Espoir pour la progeria, une maladie rare du vieillissement accéléré – Expérimenté avec succès chez la souris, un traitement pourrait prochainement être testé chez des enfants

Cinq ans après l’identification du gène responsable, des chercheurs espagnols (équipe de Carlos Lopez-Otin, Faculté de Médecine de l’Université d’Oviedo) et français (équipe de Nicolas Lévy, Inserm UMR_S 910 « Génétique médicale et génomique fonctionnelle »/AP-HM, Marseille) ont validé chez la souris un traitement pour la progeria, une maladie rare provoquant un vieillissement accéléré et prématuré. Ce traitement qui combine deux molécules pharmacologiques existantes permettrait de ralentir l’évolution de cette maladie, face à laquelle la médecine était jusqu’alors impuissante.

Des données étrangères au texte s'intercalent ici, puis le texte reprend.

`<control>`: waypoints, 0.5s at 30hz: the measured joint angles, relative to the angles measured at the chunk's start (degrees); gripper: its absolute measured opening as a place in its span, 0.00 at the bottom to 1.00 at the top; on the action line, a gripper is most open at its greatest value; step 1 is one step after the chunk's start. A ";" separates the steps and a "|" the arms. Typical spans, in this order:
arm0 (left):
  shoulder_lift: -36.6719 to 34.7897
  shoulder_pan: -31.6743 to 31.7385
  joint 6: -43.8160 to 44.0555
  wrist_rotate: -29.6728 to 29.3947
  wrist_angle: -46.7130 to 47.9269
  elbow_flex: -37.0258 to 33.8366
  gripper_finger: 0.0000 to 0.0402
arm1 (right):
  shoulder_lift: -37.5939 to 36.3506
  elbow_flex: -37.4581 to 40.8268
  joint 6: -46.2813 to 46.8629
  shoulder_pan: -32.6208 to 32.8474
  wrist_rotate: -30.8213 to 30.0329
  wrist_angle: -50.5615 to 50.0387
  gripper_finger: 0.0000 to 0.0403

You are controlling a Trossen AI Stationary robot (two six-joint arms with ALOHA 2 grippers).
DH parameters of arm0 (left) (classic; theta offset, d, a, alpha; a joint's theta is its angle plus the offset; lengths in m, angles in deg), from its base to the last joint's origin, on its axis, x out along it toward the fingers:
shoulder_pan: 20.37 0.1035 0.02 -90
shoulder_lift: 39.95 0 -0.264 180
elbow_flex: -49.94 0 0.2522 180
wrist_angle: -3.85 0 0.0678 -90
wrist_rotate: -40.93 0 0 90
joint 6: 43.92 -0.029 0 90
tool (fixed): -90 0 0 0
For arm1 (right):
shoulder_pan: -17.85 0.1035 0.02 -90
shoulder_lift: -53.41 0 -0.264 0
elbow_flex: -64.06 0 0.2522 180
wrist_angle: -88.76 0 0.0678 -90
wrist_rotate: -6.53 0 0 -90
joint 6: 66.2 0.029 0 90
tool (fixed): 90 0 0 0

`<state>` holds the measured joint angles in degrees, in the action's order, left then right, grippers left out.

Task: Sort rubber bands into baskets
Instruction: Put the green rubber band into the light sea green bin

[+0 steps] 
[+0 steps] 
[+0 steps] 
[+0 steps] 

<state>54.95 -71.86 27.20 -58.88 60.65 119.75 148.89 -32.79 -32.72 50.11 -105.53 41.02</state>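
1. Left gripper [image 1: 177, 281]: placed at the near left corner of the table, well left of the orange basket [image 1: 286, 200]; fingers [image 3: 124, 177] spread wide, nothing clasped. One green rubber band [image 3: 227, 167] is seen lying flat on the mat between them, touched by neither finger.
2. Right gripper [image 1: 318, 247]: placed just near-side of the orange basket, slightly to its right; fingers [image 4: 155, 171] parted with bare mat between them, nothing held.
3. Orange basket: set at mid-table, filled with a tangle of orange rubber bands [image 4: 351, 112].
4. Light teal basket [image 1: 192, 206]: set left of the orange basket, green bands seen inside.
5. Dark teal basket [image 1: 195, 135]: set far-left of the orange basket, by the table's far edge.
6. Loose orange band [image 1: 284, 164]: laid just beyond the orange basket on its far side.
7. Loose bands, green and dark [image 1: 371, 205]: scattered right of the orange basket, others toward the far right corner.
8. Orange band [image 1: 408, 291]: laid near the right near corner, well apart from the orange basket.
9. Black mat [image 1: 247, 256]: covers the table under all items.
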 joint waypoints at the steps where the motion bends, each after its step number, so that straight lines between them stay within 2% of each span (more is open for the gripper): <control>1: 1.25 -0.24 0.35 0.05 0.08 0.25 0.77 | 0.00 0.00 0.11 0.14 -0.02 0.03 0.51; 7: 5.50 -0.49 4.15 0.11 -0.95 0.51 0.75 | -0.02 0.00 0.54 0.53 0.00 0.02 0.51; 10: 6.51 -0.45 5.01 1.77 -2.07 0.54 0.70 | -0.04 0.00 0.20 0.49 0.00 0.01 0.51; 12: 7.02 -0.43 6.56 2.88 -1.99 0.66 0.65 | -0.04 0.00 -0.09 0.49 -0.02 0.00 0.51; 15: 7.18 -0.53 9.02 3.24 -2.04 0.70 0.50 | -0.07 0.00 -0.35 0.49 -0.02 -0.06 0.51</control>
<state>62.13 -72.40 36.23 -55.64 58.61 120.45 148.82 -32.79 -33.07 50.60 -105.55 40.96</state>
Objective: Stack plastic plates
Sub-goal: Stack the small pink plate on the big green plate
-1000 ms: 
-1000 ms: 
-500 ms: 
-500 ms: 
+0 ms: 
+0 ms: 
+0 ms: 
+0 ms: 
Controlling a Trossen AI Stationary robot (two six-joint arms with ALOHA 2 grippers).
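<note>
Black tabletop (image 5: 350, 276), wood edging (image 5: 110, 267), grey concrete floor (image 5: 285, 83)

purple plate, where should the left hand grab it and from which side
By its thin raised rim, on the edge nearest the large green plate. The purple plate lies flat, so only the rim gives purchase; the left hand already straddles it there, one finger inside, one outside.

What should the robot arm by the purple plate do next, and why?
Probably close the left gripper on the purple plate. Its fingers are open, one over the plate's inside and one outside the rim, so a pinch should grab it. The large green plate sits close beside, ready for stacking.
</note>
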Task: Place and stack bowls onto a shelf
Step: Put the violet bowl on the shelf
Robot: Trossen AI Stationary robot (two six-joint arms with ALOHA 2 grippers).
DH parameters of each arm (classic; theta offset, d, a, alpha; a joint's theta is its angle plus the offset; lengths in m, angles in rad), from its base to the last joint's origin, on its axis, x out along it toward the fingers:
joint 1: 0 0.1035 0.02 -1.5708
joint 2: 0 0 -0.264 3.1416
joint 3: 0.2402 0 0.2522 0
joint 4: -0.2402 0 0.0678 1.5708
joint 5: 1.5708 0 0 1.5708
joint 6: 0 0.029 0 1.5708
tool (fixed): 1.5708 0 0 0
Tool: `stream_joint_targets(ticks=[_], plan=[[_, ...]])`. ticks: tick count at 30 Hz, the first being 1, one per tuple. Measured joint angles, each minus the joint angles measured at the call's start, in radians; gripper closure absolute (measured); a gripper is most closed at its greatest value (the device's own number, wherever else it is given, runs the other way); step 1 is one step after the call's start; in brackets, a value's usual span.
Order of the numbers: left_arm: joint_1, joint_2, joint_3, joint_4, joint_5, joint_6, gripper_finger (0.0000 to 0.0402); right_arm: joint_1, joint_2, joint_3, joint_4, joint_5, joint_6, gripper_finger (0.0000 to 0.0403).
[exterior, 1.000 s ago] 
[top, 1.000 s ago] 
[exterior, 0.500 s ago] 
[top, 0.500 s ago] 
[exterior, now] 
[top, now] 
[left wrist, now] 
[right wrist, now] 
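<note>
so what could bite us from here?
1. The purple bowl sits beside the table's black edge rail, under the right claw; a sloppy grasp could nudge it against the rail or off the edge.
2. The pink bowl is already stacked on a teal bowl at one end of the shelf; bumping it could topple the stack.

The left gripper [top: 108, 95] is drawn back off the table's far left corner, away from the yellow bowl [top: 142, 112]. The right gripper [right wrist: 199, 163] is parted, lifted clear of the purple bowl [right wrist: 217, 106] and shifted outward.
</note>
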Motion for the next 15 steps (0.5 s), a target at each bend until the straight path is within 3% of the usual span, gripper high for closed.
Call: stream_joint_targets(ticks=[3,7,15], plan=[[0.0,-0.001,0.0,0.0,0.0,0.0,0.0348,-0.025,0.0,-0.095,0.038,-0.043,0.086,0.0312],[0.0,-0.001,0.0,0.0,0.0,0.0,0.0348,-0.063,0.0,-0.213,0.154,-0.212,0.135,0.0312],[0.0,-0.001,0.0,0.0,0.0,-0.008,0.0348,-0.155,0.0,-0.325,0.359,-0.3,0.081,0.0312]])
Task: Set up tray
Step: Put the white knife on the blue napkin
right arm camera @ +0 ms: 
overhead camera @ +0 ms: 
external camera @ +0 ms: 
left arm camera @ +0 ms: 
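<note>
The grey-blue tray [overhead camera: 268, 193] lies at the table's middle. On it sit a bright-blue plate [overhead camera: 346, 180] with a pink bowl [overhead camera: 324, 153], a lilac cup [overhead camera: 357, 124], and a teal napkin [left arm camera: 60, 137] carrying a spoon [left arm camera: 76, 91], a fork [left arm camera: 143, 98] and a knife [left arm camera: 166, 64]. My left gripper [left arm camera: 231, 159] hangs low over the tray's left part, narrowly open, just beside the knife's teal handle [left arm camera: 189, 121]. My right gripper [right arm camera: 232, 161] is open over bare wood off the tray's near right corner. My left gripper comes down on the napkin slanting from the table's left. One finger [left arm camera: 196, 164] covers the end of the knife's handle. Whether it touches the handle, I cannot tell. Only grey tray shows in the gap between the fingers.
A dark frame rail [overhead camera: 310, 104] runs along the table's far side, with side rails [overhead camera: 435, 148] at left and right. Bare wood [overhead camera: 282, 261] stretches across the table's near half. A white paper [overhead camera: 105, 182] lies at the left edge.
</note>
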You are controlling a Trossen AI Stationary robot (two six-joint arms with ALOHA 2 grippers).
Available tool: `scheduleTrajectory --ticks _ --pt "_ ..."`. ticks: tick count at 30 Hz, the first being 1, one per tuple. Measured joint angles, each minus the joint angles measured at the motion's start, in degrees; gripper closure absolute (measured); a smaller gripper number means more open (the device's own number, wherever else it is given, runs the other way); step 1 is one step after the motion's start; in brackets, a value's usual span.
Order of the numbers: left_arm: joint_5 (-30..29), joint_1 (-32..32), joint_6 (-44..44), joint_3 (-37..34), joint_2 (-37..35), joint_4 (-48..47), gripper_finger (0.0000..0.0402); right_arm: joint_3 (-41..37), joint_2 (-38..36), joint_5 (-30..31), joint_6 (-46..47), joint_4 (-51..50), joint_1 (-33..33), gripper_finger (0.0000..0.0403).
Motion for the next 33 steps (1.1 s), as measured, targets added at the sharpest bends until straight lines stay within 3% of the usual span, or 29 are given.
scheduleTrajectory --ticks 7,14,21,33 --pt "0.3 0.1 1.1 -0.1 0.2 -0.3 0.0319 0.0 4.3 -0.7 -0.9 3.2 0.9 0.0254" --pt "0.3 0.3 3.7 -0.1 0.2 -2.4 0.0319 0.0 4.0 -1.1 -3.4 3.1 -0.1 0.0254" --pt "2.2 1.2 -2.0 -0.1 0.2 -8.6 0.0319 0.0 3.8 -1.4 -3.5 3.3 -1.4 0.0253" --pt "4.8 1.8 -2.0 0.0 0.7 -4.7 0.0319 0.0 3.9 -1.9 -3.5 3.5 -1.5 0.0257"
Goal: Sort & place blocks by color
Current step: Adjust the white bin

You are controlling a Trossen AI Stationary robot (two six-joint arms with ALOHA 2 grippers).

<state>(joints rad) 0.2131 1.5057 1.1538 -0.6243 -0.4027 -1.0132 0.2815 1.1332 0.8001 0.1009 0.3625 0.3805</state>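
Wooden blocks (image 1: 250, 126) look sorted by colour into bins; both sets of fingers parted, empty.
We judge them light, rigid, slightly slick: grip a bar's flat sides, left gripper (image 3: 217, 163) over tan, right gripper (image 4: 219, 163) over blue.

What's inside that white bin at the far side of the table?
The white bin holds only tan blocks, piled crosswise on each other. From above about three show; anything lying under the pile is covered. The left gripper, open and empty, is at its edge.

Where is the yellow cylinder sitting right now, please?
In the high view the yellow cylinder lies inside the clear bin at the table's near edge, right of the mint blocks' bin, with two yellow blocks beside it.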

Sous réserve de l’autorisation des agences de santé, ce traitement pourrait très prochainement être testé auprès de 15 enfants en Europe. Une avancée majeure pour les familles touchées par cette maladie incurable et, plus largement, pour la compréhension (et peut-être le ralentissement) du vieillissement normal.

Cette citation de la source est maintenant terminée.